Work task
Among the entries below, find the lines with "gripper" and copy them.

Dataset entries:

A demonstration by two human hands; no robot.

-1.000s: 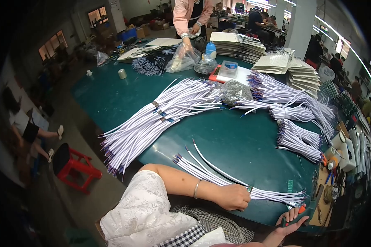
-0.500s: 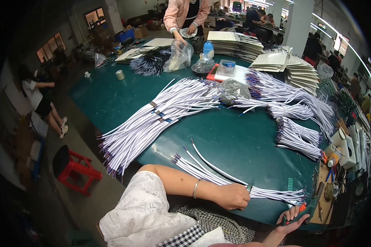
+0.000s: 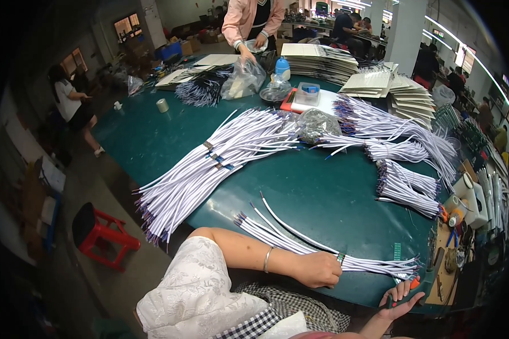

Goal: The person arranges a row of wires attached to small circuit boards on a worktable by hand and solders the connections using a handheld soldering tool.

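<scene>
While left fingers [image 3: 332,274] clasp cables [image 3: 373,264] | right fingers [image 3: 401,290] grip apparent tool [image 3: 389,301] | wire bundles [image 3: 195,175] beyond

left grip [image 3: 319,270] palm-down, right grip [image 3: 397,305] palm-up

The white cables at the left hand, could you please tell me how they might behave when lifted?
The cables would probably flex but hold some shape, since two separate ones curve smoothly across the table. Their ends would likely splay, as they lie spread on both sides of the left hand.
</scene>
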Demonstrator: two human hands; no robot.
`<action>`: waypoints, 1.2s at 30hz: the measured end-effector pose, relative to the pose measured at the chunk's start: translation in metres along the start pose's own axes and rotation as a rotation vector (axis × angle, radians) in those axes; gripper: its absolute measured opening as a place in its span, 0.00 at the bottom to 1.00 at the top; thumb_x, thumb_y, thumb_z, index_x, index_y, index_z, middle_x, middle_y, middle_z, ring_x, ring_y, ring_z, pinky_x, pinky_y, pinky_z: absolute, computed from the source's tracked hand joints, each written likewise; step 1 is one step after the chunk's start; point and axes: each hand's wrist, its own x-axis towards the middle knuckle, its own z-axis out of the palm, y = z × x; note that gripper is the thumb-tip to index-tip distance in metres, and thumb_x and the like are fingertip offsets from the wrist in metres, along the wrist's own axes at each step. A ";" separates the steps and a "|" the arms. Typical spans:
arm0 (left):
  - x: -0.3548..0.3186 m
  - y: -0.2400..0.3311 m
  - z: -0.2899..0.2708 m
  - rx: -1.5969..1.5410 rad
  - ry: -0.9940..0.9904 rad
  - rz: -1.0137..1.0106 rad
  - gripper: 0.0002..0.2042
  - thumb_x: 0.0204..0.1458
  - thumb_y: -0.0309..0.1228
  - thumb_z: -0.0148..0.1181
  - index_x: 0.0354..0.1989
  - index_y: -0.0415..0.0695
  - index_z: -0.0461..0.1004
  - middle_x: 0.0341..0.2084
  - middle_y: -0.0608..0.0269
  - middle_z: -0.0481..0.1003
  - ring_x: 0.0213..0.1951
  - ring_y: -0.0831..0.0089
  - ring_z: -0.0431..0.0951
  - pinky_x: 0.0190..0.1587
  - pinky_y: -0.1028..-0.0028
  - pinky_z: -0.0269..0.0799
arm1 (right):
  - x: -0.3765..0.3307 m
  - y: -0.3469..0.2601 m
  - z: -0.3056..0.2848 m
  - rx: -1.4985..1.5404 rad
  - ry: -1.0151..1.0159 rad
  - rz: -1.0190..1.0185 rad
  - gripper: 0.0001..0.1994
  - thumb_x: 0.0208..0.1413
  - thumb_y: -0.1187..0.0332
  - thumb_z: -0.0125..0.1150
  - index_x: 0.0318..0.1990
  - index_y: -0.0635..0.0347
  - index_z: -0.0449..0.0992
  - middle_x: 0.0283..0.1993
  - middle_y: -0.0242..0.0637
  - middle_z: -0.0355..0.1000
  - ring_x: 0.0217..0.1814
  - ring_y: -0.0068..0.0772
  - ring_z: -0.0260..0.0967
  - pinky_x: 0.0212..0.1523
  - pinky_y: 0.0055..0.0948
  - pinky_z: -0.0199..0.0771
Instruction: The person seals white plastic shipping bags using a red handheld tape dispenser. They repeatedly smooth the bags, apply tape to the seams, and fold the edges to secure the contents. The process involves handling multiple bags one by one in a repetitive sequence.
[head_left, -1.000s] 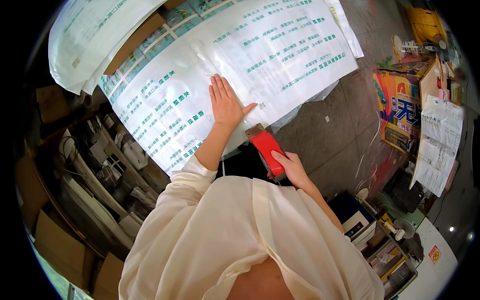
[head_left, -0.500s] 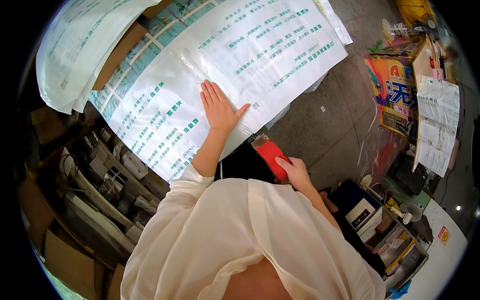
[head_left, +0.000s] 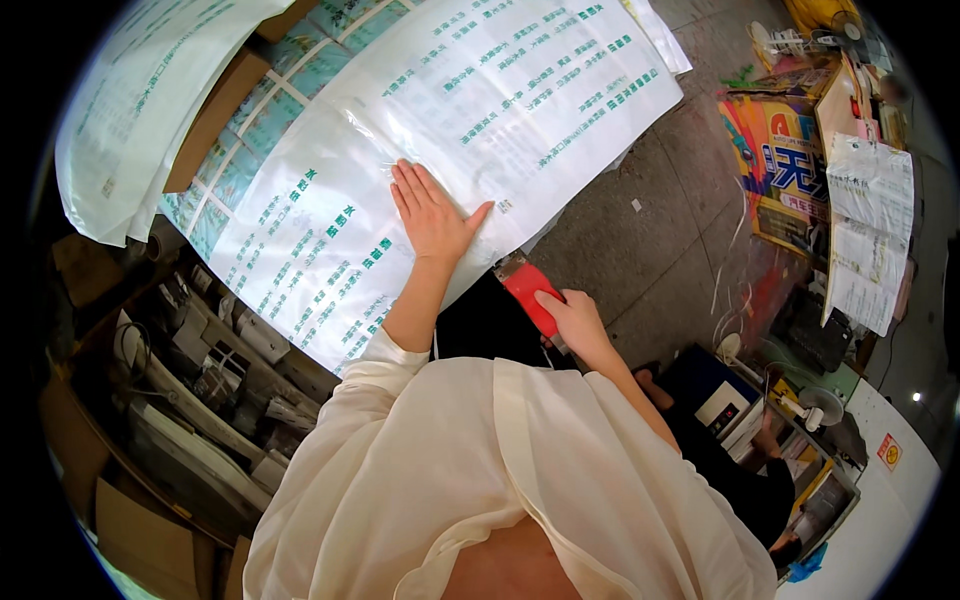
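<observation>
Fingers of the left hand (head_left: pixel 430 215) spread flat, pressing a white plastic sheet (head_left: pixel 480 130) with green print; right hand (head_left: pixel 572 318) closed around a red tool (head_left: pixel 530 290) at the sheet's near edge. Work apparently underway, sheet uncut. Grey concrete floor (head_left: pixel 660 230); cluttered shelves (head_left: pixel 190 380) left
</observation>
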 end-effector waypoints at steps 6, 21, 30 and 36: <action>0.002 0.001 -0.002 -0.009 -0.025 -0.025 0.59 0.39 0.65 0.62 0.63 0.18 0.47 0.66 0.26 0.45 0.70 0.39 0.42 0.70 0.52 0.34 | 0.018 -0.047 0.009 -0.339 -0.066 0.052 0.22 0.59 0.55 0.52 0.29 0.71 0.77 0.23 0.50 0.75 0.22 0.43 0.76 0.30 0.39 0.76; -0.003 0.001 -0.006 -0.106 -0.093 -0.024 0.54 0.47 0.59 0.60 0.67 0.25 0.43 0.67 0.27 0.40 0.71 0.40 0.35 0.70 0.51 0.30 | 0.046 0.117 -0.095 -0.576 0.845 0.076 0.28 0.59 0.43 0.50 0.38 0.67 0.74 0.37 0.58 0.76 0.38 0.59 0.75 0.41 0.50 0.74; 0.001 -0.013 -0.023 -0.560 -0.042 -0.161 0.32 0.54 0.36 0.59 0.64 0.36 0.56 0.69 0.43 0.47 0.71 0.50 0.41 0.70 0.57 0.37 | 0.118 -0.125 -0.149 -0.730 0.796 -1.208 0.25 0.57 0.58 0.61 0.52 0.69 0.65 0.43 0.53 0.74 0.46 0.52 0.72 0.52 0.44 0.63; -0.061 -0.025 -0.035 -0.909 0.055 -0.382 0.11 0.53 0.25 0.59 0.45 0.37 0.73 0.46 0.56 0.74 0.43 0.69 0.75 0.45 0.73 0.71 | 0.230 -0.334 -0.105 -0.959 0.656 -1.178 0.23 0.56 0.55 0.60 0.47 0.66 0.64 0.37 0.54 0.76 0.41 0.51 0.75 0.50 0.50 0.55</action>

Output of the exercise
`<action>`: waypoints, 1.2s at 30hz: the measured end-effector pose, relative to the pose measured at the chunk's start: translation in metres along the start pose's own axes and rotation as a rotation vector (axis × angle, radians) in those axes; gripper: its absolute measured opening as a place in its span, 0.00 at the bottom to 1.00 at the top; thumb_x, thumb_y, thumb_z, index_x, index_y, index_z, middle_x, middle_y, middle_z, ring_x, ring_y, ring_z, pinky_x, pinky_y, pinky_z: absolute, computed from the source's tracked hand joints, each written likewise; step 1 is one step after the chunk's start; point and axes: each hand's wrist, its own x-axis towards the middle knuckle, its own z-axis out of the palm, y = z × x; note that gripper is the thumb-tip to index-tip distance in metres, and thumb_x and the like are fingertip offsets from the wrist in metres, along the wrist's own axes at each step. A ";" separates the steps and a "|" the arms. Typical spans:
  - gripper: 0.0002..0.2042
  - gripper: 0.0001..0.1994

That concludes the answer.